[Premium-Rx] Cubic R-3030

Tisha Hayes tisha.hayes at gmail.com
Thu Jul 12 13:48:05 EDT 2012


Interesting, I just did a long write-up on this on one of the other lists
(maybe Harris or one of the mil receiver sites in the past day or two) and
you are correct about the debounce.

Back in the 80's I designed this test-set that had a flat front with
membrane keys for data entry and optioning. After a few years they were
coming back with extremely worn out "enter" keys and the trouble ticket was
about multiple key entries when pressing keys. I had to go back and design
a little adder board that went between the display panel and the logic card
that put an RC circuit debounce onto the 4 x 8 scan lines of the keyboard
to logic board interface. After I finished the design one of the service
techs came in and saiid, "well, I have just been changing this 2.2 uFd cap
to a 4.7 uFd cap"... it was the capacitor that made up the RC circuit on
the keyboard decoder circuit. Thank goodness someone was actually looking
at what I had designed and wondered what that capacitor was for, he had the
fortitude to go read the chip data-sheet and saw what it was for.

Either solution would work, his was better for it's elegance.
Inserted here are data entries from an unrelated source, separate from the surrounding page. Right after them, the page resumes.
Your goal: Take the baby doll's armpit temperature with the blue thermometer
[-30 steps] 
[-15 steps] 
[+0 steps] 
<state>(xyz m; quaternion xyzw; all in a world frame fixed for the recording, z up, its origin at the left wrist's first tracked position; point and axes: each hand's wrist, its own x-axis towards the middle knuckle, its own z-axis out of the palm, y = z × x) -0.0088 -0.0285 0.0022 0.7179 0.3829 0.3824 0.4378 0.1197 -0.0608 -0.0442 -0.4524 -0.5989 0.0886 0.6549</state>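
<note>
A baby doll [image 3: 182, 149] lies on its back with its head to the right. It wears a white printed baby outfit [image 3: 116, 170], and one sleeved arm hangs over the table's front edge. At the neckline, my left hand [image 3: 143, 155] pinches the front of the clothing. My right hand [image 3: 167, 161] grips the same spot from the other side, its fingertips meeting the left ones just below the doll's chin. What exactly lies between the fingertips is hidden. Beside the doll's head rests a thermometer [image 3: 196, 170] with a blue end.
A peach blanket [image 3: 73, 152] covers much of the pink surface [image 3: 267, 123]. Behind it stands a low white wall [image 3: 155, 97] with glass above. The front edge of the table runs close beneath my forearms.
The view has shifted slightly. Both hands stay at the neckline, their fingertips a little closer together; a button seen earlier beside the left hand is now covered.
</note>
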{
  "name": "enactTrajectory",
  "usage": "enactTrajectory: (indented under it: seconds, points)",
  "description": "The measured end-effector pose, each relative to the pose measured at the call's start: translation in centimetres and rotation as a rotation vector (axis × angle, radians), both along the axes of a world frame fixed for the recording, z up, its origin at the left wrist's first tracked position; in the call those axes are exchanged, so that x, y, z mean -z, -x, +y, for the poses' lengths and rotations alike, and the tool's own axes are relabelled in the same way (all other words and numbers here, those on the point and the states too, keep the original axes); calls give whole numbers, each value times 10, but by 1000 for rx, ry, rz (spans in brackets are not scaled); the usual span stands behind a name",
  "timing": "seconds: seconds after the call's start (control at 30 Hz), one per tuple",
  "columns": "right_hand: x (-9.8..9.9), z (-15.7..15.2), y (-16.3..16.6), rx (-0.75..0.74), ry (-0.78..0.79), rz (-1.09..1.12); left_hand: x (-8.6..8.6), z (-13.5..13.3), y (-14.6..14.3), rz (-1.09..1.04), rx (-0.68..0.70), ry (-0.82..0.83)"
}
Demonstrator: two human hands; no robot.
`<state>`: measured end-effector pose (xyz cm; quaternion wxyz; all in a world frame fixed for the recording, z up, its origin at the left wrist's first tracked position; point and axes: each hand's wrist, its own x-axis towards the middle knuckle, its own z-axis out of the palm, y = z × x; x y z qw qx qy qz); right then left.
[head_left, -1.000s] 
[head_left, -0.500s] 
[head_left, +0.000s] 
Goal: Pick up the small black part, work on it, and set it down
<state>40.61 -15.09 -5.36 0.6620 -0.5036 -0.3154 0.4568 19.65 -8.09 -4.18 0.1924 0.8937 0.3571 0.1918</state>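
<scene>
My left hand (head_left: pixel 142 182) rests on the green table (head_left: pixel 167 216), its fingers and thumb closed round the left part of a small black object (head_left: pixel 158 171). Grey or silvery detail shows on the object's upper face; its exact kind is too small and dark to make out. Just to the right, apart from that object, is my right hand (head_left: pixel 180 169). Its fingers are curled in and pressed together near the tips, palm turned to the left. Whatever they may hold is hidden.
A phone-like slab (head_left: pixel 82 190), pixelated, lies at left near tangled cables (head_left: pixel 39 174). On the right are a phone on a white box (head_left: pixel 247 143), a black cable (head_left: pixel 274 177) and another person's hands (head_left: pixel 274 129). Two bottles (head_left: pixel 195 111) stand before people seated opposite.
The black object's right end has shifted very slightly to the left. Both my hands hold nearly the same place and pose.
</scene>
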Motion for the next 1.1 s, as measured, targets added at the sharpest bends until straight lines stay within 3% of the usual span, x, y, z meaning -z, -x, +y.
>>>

In the future
I added RC integrators and Schotky buffers so I had some EMI isolation and
was always pulling the line to VCC with a resistor so it was not at a high
impedance state on the logic lines.




--------quoted------------
...  There are two issues with the keypads, firstly that the value of the
keybounce suppression cap in the interface module is too low, and secondly
that
the keypad plastic overlays become detached from the keypads and bulge in
the middle because they are held in place by machine cut double sided tape
that  has a relatively small contact area on the thin frames separating the
individual  keys.

Issue one is dealt with by increasing the value of C2 in the Panel
Interface Module from 3.3uF to somewhere closer to 10uF.
This cap goes from pin 7 of U6, the 74C923 Keyboard Encoder to ground, and
I found it easier to leave the existing capacitor in place and fit another
in parallel across the top of the IC and soldered to the actual IC pins. I
used 6.8uF but 4.7 uF would probably be ok too, or perhaps it was the other
way  round it was a few years ago now:-)
----------------------------

-- 
Ms. Tisha Hayes/ AA4HA
- Invisible airwaves crackle with life, bright antennae bristle with the
energy.
Emotional feedback on a timeless wavelength.
Bearing a gift beyond price, almost free.